--- TASK TO CARRY OUT ---
Instruction for the entries that follow: retype exactly the lines from the line with "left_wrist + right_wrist" to the line with "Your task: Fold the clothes", both included, and omit all others.

══════

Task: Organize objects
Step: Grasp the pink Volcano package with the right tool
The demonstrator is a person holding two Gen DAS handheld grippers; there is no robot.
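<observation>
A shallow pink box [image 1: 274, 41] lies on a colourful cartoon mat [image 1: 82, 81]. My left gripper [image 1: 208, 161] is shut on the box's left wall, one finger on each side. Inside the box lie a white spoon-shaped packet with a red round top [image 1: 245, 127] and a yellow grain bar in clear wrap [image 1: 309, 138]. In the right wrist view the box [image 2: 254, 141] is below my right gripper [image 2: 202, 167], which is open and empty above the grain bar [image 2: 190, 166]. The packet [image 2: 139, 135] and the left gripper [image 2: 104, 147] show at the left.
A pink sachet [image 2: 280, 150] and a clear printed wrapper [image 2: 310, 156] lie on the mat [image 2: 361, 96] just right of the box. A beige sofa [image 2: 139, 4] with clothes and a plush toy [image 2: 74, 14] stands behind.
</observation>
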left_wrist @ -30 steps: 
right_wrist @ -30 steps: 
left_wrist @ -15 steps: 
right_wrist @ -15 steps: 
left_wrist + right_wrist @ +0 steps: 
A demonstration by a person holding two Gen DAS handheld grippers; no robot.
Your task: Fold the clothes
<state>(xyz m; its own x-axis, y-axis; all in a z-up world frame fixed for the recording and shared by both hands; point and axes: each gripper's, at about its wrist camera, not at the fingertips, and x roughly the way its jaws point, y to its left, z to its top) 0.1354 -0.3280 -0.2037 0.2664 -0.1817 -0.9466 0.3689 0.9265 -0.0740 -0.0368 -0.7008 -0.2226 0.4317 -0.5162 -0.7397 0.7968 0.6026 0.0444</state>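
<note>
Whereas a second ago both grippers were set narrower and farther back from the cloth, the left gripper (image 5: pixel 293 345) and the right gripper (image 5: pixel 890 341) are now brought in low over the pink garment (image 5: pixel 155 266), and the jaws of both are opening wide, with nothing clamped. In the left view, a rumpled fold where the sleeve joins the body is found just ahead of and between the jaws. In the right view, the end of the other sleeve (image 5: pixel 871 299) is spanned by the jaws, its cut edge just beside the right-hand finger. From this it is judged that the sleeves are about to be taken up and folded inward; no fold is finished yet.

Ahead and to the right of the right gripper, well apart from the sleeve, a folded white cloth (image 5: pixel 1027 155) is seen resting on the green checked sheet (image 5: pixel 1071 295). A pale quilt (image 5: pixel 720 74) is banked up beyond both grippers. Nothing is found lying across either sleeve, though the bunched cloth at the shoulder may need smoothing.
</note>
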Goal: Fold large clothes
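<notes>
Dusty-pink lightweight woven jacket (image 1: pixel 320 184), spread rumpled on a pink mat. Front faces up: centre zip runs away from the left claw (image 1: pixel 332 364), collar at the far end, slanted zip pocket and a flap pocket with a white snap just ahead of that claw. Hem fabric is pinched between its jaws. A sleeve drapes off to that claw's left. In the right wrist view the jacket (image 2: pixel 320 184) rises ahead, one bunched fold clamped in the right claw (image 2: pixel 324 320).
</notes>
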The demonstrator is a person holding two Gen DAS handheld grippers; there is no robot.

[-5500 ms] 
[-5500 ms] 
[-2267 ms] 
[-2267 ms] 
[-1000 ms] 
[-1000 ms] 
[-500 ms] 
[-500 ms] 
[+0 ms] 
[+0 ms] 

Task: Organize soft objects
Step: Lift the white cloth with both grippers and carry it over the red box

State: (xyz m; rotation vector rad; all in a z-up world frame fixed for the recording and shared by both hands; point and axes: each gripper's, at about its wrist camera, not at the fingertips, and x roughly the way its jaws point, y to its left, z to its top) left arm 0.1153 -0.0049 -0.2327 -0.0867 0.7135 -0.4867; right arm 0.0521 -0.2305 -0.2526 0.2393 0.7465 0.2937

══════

--- ANSWER TO THIS PROBLEM ---
left_wrist + right_wrist @ +0 steps: 
A demonstration by a person holding two Gen DAS handheld grippers; no robot.
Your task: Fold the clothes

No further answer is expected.